Une équipe française conduite par l'astronome Anne-Marie Lagrange, du laboratoire d'Astrophysique de Grenoble (LAOG, Université Joseph Fourier) et directrice de recherches au CNRS, a repris et analysé des observations effectuées au moyen d'un des quatre instruments de 8 mètres du Very Large Telescope de l'ESO équipé de Naco, un dispositif associant un système d'optique adaptative et une caméra travaillant dans le proche infrarouge. Elle a ainsi pu mettre en évidence ce qui pourrait être l'exoplanète la plus proche d'une étoile jamais imagée, et vient de publier ses observations dans Astronomy and Astrophysics Letters (Image of a close and planetary-mass companion to β Pictoris, à paraître bientôt).

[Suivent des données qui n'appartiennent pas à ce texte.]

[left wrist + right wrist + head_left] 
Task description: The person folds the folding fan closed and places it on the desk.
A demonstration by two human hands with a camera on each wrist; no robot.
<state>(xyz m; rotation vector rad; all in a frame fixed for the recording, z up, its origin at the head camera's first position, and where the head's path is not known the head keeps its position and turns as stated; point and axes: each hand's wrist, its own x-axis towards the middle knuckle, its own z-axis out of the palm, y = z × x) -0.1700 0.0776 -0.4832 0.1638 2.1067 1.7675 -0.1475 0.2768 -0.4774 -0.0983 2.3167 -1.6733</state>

Afin de corroborer cette observation et éliminer la possibilité d'un artefact sur l'image, les principales étapes de l'analyse ont été de nouveau effectuées par d'autres membres de l'équipe appartenant au Laboratoire d'Etudes Spatiales et d'Instrumentation en Astrophysique (Lesia, Universités Paris 6 et 7) et à l'Onera, en travaillant sur d'autres jeux de données. La possibilité d'une étoile apparaissant en arrière-plan a aussi été examinée, bien que cette coïncidence soit très peu probable. Tous les résultats semblent corroborer la présence d'une planète.

Le flux de l'exoplanète détectée visuellement, nommée Bêta Pictoris b, indique une masse d'environ 8 fois celle de Jupiter à une distance de seulement 8 UA de Bêta Pictoris, soit environ la distance Soleil - Saturne, à une température de 1.500 K. Ces caractéristiques sont en tout point compatibles avec les prévisions faites depuis des années. Sa situation, dans une zone similaire à celle occupée par les planètes géantes de notre système solaire, fournit des indications sur sa formation, qui aurait pu, par exemple, passer par une accrétion de matière solide en orbite dans le disque protoplanétaire.